** TASK DIRECTIONS **
From the line with "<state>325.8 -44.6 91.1" to the last line of the data below, repeat every line exactly and add nothing.

RECORDS FOR THE EXERCISE START

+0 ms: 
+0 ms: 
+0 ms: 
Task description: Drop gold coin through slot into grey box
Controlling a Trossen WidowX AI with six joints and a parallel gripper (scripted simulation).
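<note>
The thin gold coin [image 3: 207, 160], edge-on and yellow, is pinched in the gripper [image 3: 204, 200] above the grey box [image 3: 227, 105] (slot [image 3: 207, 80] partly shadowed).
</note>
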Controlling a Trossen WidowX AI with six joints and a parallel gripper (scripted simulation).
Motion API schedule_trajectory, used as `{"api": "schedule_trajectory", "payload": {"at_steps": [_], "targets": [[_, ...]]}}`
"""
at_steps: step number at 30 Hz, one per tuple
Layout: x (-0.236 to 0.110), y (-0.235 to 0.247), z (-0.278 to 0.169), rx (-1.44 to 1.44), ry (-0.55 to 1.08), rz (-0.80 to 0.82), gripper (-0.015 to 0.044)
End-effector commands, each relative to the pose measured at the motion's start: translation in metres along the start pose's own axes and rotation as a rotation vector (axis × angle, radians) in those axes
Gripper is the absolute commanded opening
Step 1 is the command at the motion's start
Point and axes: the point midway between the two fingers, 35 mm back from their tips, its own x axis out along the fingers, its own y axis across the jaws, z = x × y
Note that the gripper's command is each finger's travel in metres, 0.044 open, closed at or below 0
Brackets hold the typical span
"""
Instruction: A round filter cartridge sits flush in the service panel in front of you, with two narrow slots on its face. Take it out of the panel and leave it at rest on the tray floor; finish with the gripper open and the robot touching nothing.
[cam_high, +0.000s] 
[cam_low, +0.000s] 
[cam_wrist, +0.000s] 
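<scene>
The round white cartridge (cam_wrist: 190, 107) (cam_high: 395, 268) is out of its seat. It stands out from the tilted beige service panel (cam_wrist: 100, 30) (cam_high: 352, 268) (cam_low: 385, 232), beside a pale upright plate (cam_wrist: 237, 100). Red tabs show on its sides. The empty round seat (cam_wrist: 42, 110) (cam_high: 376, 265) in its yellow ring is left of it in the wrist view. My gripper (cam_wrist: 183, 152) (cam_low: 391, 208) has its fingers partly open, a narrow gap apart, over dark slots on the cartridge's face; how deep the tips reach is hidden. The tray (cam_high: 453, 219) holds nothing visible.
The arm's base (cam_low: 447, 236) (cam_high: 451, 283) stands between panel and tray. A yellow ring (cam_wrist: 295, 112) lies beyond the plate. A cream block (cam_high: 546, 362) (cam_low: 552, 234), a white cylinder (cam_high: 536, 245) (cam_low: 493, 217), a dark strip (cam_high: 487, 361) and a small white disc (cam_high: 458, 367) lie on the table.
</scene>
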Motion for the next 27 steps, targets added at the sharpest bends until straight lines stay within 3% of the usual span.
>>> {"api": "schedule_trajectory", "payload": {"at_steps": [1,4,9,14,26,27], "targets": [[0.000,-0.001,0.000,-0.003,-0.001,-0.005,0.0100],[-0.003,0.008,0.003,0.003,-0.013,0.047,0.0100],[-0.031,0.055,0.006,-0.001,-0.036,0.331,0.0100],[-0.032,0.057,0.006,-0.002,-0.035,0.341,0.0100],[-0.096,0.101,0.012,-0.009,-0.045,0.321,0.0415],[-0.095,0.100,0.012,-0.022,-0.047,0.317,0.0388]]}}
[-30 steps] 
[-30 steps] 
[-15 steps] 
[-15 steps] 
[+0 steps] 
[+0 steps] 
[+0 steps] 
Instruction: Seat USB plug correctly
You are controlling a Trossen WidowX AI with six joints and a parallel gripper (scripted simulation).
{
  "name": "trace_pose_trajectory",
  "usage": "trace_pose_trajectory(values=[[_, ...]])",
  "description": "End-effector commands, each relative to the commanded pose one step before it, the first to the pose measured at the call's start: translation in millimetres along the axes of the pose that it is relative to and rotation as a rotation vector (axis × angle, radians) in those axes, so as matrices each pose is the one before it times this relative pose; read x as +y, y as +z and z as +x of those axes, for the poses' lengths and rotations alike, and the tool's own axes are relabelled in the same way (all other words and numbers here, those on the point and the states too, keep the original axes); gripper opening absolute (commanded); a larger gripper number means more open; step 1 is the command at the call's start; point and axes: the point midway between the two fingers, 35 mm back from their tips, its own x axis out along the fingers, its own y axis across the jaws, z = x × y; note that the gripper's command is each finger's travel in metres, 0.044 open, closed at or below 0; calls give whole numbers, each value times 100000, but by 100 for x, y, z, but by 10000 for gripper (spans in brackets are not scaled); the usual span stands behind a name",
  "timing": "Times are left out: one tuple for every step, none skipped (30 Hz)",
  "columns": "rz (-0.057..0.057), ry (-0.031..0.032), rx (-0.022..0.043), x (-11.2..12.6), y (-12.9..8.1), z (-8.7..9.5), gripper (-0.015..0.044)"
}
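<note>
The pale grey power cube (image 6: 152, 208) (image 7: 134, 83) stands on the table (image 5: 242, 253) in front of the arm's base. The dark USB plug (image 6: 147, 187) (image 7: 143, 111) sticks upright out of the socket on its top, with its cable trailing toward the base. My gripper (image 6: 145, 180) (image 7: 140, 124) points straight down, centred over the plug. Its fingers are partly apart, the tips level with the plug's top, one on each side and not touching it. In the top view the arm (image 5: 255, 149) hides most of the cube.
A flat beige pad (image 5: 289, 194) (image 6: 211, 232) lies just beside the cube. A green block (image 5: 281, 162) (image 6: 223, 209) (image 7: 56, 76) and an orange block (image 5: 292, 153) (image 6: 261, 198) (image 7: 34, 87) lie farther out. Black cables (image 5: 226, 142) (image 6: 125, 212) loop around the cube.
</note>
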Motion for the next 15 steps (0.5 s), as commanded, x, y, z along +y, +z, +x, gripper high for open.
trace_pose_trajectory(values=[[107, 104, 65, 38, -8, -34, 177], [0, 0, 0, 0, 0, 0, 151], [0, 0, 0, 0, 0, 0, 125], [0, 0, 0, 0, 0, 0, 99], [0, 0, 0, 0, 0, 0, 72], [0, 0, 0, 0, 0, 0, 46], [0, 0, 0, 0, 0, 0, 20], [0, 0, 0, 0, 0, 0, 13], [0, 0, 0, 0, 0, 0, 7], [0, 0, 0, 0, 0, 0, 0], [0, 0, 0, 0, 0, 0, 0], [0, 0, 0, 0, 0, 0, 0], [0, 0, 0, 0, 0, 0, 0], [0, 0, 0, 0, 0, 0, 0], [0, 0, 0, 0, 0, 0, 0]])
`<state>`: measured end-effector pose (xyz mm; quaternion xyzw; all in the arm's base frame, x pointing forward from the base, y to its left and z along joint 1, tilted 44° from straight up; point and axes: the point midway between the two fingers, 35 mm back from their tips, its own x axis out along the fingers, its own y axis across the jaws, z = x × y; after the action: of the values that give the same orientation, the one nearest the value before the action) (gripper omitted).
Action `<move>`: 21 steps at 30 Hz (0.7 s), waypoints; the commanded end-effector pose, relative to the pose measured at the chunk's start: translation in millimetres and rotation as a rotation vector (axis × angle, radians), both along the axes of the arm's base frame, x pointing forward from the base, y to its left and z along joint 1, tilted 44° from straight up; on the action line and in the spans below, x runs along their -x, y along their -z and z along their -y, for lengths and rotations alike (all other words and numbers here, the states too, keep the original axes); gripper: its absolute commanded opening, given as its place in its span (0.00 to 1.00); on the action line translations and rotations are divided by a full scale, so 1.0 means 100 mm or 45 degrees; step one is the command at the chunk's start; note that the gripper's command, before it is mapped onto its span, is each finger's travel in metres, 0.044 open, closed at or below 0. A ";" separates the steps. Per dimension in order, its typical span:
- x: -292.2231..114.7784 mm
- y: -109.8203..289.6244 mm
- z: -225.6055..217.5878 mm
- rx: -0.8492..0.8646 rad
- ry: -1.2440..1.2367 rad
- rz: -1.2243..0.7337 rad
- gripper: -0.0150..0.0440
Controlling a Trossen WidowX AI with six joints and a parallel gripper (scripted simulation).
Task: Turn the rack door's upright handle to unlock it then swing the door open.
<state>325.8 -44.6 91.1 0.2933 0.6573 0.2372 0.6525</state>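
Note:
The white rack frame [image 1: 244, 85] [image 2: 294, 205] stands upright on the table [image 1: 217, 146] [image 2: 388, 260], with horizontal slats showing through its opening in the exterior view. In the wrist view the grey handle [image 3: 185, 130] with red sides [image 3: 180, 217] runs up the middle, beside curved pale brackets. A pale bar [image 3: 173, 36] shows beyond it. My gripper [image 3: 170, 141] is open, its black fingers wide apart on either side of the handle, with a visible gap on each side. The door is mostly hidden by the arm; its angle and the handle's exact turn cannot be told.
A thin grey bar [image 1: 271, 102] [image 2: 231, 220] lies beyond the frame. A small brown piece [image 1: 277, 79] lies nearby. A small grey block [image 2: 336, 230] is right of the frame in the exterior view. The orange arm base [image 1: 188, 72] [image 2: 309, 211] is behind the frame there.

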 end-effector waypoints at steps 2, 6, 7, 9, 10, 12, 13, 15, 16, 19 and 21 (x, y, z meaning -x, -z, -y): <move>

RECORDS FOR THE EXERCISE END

** OUTPUT FOR THIS TASK **
<state>325.8 -44.6 91.1 0.2933 0.6573 0.2372 0.6525</state>
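Note:
The white rack frame [image 1: 244, 85] [image 2: 294, 205] stands upright on the table [image 1: 217, 146] [image 2: 388, 260], with horizontal slats showing through its opening in the exterior view. In the wrist view the grey handle [image 3: 185, 130] with red sides [image 3: 180, 217] runs up the middle, beside curved pale brackets. A pale bar [image 3: 173, 36] shows beyond it. My gripper [image 3: 170, 141] is open, its black fingers wide apart on either side of the handle, with a visible gap on each side. The door is mostly hidden by the arm; its angle and the handle's exact turn cannot be told.
A thin grey bar [image 1: 271, 102] [image 2: 231, 220] lies beyond the frame. A small brown piece [image 1: 277, 79] lies nearby. A small grey block [image 2: 336, 230] is right of the frame in the exterior view. The orange arm base [image 1: 188, 72] [image 2: 309, 211] is behind the frame there.
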
 end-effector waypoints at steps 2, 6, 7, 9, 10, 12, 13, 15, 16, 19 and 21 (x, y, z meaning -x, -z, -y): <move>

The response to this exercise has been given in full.